§ **What you will do**: Reproduce the complete set of records, exactly as they appear.

§ **Given entries**:

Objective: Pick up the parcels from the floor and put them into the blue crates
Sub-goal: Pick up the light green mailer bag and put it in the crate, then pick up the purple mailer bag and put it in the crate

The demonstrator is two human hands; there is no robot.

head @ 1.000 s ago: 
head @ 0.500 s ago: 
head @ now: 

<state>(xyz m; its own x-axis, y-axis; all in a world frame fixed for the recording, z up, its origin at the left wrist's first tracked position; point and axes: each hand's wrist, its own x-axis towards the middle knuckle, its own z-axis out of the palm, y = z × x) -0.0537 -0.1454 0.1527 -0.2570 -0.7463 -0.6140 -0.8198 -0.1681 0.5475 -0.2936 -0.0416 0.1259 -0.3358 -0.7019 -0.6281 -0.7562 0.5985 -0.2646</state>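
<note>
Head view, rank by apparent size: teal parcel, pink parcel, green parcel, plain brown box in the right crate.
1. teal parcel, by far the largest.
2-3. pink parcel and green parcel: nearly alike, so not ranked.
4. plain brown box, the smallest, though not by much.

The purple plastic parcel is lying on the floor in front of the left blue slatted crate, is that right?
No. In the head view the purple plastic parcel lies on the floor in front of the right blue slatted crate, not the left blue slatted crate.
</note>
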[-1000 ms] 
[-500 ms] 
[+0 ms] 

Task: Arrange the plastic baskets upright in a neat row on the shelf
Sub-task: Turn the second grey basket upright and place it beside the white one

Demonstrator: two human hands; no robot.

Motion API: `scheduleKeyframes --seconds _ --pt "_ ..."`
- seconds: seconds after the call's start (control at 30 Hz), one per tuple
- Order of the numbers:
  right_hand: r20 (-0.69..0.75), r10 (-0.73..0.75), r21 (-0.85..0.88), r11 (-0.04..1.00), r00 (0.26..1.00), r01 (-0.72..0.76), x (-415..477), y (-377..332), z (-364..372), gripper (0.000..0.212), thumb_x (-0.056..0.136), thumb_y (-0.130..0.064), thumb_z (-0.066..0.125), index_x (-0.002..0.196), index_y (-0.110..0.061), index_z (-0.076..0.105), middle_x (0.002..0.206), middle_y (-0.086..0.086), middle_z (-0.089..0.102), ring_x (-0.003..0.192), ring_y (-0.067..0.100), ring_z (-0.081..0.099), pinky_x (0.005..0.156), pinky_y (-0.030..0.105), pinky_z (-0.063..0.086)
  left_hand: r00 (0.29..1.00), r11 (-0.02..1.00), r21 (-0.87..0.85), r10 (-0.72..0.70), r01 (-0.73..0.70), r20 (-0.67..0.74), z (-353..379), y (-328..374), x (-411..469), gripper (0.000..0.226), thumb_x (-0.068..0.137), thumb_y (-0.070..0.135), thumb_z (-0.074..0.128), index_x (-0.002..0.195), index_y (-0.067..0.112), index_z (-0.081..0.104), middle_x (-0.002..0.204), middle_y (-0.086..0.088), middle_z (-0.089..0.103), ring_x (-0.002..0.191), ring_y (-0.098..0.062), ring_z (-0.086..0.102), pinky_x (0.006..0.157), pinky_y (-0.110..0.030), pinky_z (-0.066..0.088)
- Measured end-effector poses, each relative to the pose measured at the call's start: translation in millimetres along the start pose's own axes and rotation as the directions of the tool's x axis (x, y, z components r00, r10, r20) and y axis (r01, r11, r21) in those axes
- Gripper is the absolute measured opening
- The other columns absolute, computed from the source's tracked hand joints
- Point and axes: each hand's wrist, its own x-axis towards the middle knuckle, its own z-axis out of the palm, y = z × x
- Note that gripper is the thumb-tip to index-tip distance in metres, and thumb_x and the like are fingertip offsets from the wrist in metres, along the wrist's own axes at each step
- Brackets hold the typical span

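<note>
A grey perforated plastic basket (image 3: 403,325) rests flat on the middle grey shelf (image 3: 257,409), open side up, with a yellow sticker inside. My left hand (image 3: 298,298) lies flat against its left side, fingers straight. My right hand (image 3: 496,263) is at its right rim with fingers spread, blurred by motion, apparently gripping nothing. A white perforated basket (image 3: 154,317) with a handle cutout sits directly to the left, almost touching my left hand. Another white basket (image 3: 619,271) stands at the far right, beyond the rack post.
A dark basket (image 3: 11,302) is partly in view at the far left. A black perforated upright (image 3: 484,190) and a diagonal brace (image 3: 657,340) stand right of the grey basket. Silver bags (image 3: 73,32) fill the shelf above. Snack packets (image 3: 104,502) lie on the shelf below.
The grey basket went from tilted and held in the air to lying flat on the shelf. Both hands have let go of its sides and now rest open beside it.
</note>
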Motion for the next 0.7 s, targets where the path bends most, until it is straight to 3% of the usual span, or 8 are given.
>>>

§ **Solution to this task**:
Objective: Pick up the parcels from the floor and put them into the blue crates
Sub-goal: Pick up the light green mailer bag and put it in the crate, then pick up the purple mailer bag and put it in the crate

The demonstrator is two human hands; there is no robot.

head @ 1.000 s ago: 
head @ 0.500 s ago: 
head @ now: 

<state>(xyz m; its own x-axis, y-axis; all in a world frame fixed for the recording, z up, its origin at the left wrist's first tracked position; point and axes: each hand's wrist, its own x-axis towards the middle knuckle, its own z-axis out of the palm, y = z × x) -0.0537 -0.1454 0.1527 -0.2570 -0.7463 -0.6140 -0.8198 -0.1681 0.5475 -0.2936 -0.0416 0.1259 -0.3358 -0.7019 -0.6281 -0.7562 0.5985 -0.2646</state>
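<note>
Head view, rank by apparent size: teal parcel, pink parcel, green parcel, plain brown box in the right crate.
1. teal parcel, by far the largest.
2-3. pink parcel and green parcel: nearly alike, so not ranked.
4. plain brown box, the smallest, though not by much.

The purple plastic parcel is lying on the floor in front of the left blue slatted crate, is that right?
No. In the head view the purple plastic parcel lies on the floor in front of the right blue slatted crate, not the left blue slatted crate.
</note>
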[-1000 ms] 
[-500 ms] 
[+0 ms] 

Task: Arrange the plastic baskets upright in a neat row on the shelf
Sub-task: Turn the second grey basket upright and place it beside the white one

Demonstrator: two human hands; no robot.

Motion API: `scheduleKeyframes --seconds _ --pt "_ ..."`
- seconds: seconds after the call's start (control at 30 Hz), one per tuple
- Order of the numbers:
  right_hand: r20 (-0.69..0.75), r10 (-0.73..0.75), r21 (-0.85..0.88), r11 (-0.04..1.00), r00 (0.26..1.00), r01 (-0.72..0.76), x (-415..477), y (-377..332), z (-364..372), gripper (0.000..0.212), thumb_x (-0.056..0.136), thumb_y (-0.130..0.064), thumb_z (-0.066..0.125), index_x (-0.002..0.196), index_y (-0.110..0.061), index_z (-0.076..0.105), middle_x (0.002..0.206), middle_y (-0.086..0.086), middle_z (-0.089..0.102), ring_x (-0.003..0.192), ring_y (-0.067..0.100), ring_z (-0.081..0.099), pinky_x (0.005..0.156), pinky_y (-0.030..0.105), pinky_z (-0.063..0.086)
  left_hand: r00 (0.29..1.00), r11 (-0.02..1.00), r21 (-0.87..0.85), r10 (-0.72..0.70), r01 (-0.73..0.70), r20 (-0.67..0.74), z (-353..379), y (-328..374), x (-411..469), gripper (0.000..0.226), thumb_x (-0.068..0.137), thumb_y (-0.070..0.135), thumb_z (-0.074..0.128), index_x (-0.002..0.195), index_y (-0.067..0.112), index_z (-0.081..0.104), middle_x (-0.002..0.204), middle_y (-0.086..0.088), middle_z (-0.089..0.103), ring_x (-0.002..0.191), ring_y (-0.098..0.062), ring_z (-0.086..0.102), pinky_x (0.006..0.157), pinky_y (-0.110..0.030), pinky_z (-0.066..0.088)
- Measured end-effector poses, each relative to the pose measured at the call's start: translation in millimetres along the start pose's own axes and rotation as the directions of the tool's x axis (x, y, z components r00, r10, r20) and y axis (r01, r11, r21) in those axes
- Gripper is the absolute measured opening
- The other columns absolute, computed from the source's tracked hand joints
- Point and axes: each hand's wrist, its own x-axis towards the middle knuckle, its own z-axis out of the palm, y = z × x
- Note that gripper is the thumb-tip to index-tip distance in metres, and thumb_x and the like are fingertip offsets from the wrist in metres, along the wrist's own axes at each step
- Brackets hold the typical span

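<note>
A grey perforated plastic basket (image 3: 403,325) rests flat on the middle grey shelf (image 3: 257,409), open side up, with a yellow sticker inside. My left hand (image 3: 298,298) lies flat against its left side, fingers straight. My right hand (image 3: 496,263) is at its right rim with fingers spread, blurred by motion, apparently gripping nothing. A white perforated basket (image 3: 154,317) with a handle cutout sits directly to the left, almost touching my left hand. Another white basket (image 3: 619,271) stands at the far right, beyond the rack post.
A dark basket (image 3: 11,302) is partly in view at the far left. A black perforated upright (image 3: 484,190) and a diagonal brace (image 3: 657,340) stand right of the grey basket. Silver bags (image 3: 73,32) fill the shelf above. Snack packets (image 3: 104,502) lie on the shelf below.
The grey basket went from tilted and held in the air to lying flat on the shelf. Both hands have let go of its sides and now rest open beside it.
</note>
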Motion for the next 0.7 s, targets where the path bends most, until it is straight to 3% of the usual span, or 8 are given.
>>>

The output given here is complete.